### Data
^^^^
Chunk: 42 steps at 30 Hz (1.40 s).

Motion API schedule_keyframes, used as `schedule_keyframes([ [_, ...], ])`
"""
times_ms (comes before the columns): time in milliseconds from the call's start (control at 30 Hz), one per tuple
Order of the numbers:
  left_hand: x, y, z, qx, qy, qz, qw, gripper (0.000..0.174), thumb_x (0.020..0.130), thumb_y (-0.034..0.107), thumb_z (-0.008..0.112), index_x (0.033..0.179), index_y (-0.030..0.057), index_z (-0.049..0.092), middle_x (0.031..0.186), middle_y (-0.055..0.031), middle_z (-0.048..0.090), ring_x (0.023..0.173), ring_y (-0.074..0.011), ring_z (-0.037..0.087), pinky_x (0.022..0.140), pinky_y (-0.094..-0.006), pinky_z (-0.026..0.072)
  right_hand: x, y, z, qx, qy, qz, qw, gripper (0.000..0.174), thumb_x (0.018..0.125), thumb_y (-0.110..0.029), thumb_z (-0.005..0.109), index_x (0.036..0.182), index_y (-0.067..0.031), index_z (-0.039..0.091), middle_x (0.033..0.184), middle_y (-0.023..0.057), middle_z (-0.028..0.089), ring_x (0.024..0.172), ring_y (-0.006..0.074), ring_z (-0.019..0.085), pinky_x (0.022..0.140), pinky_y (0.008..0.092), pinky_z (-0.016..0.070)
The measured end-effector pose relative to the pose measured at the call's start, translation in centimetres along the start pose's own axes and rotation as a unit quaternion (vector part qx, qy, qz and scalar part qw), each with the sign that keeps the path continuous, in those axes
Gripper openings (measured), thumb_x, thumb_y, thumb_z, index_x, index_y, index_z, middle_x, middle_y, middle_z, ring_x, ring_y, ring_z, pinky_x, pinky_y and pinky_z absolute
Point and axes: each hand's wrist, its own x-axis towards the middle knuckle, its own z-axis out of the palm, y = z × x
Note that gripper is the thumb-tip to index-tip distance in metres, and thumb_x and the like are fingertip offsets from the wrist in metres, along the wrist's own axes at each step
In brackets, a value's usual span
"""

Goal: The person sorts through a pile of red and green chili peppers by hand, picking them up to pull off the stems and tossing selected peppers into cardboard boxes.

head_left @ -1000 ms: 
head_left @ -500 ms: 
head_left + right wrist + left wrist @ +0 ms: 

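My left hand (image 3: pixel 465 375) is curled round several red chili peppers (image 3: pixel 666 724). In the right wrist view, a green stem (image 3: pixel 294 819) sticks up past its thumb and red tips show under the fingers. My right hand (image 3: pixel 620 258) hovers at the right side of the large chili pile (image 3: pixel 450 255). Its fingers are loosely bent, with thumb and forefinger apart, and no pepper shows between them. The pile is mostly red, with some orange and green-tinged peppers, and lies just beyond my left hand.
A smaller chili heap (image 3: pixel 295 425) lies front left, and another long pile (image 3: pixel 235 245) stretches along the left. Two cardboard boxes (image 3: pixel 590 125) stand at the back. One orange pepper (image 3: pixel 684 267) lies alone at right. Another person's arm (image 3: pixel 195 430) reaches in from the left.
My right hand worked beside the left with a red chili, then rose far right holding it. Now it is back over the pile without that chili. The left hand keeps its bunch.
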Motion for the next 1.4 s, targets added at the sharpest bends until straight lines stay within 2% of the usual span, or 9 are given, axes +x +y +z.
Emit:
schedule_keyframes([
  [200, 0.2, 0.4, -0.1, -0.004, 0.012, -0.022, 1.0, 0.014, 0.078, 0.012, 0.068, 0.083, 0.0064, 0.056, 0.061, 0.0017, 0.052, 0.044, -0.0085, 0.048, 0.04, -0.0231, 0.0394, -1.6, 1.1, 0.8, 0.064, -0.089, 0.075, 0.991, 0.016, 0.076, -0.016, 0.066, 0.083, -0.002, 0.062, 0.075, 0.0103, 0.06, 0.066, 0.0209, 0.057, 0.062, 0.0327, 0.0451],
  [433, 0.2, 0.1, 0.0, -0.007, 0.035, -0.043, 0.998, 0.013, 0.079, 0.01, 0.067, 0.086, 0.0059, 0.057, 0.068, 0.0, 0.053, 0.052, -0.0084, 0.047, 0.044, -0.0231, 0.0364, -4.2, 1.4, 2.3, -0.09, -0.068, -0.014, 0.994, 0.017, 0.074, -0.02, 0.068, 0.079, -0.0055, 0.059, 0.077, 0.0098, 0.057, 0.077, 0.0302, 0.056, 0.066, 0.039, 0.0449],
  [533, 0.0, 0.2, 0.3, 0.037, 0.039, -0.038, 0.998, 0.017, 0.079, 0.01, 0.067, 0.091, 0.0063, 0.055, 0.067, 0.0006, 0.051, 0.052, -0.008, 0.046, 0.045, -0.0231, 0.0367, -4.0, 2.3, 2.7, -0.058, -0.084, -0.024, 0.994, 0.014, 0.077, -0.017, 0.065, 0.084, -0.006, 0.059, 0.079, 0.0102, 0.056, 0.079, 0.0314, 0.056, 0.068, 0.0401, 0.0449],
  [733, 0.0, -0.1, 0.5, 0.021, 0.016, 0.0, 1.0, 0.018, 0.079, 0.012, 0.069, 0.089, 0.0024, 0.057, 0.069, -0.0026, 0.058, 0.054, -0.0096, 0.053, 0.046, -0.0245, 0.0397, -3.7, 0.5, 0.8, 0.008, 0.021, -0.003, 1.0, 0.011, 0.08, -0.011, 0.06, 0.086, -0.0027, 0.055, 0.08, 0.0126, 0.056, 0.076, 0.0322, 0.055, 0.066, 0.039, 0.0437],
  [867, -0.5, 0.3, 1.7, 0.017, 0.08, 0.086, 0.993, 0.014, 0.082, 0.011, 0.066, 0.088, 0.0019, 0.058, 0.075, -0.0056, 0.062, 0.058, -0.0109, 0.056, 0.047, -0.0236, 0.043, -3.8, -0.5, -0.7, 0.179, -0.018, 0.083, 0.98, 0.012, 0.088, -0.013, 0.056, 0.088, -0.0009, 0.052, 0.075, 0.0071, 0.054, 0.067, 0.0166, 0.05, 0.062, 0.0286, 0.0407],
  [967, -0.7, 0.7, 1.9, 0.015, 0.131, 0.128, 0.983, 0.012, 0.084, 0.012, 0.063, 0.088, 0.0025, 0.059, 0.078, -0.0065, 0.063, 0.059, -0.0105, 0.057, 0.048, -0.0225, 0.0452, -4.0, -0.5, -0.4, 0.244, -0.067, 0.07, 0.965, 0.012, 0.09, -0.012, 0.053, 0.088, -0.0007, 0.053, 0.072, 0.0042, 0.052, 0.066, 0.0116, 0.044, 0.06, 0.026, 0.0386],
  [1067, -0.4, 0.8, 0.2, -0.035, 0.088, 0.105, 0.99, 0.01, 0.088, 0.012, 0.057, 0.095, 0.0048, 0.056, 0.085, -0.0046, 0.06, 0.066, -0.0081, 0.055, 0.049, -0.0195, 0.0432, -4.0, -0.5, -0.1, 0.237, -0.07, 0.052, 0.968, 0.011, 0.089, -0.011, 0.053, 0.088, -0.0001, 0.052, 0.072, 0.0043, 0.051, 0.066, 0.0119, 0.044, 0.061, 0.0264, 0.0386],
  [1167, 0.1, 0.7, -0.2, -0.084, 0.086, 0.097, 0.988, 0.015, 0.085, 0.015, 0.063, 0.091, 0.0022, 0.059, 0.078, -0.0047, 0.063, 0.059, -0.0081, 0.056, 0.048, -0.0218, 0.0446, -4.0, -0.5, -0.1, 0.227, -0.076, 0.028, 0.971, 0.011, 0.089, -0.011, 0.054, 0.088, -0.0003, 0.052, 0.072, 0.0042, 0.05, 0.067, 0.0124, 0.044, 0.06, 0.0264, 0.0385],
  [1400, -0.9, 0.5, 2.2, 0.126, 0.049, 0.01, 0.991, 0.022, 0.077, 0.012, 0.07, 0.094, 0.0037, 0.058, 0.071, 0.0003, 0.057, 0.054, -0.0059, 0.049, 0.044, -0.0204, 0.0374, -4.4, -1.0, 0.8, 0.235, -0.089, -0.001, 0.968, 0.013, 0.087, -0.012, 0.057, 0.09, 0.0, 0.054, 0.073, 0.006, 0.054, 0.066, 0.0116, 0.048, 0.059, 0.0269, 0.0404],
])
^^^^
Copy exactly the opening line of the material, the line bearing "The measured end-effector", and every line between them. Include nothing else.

Chunk: 42 steps at 30 Hz (1.40 s).

Motion API schedule_keyframes, used as `schedule_keyframes([ [_, ...], ])`
"""
times_ms (comes before the columns): time in milliseconds from the call's start (control at 30 Hz), one per tuple
Order of the numbers:
  left_hand: x, y, z, qx, qy, qz, qw, gripper (0.000..0.174), thumb_x (0.020..0.130), thumb_y (-0.034..0.107), thumb_z (-0.008..0.112), index_x (0.033..0.179), index_y (-0.030..0.057), index_z (-0.049..0.092), middle_x (0.031..0.186), middle_y (-0.055..0.031), middle_z (-0.048..0.090), ring_x (0.023..0.173), ring_y (-0.074..0.011), ring_z (-0.037..0.087), pinky_x (0.022..0.140), pinky_y (-0.094..-0.006), pinky_z (-0.026..0.072)
  right_hand: x, y, z, qx, qy, qz, qw, gripper (0.000..0.174), thumb_x (0.018..0.125), thumb_y (-0.110..0.029), thumb_z (-0.005..0.109), index_x (0.036..0.182), index_y (-0.067..0.031), index_z (-0.039..0.091), middle_x (0.033..0.184), middle_y (-0.023..0.057), middle_z (-0.028..0.089), ring_x (0.024..0.172), ring_y (-0.006..0.074), ring_z (-0.019..0.085), pinky_x (0.022..0.140), pinky_y (0.008..0.092), pinky_z (-0.016..0.070)
The measured end-effector pose relative to the pose measured at the call's start, translation in centimetres along the start pose's own axes and rotation as a unit quaternion (vector part qx, qy, qz and scalar part qw), each with the sign that keeps the path continuous, in those axes

The exercise has been answered completely.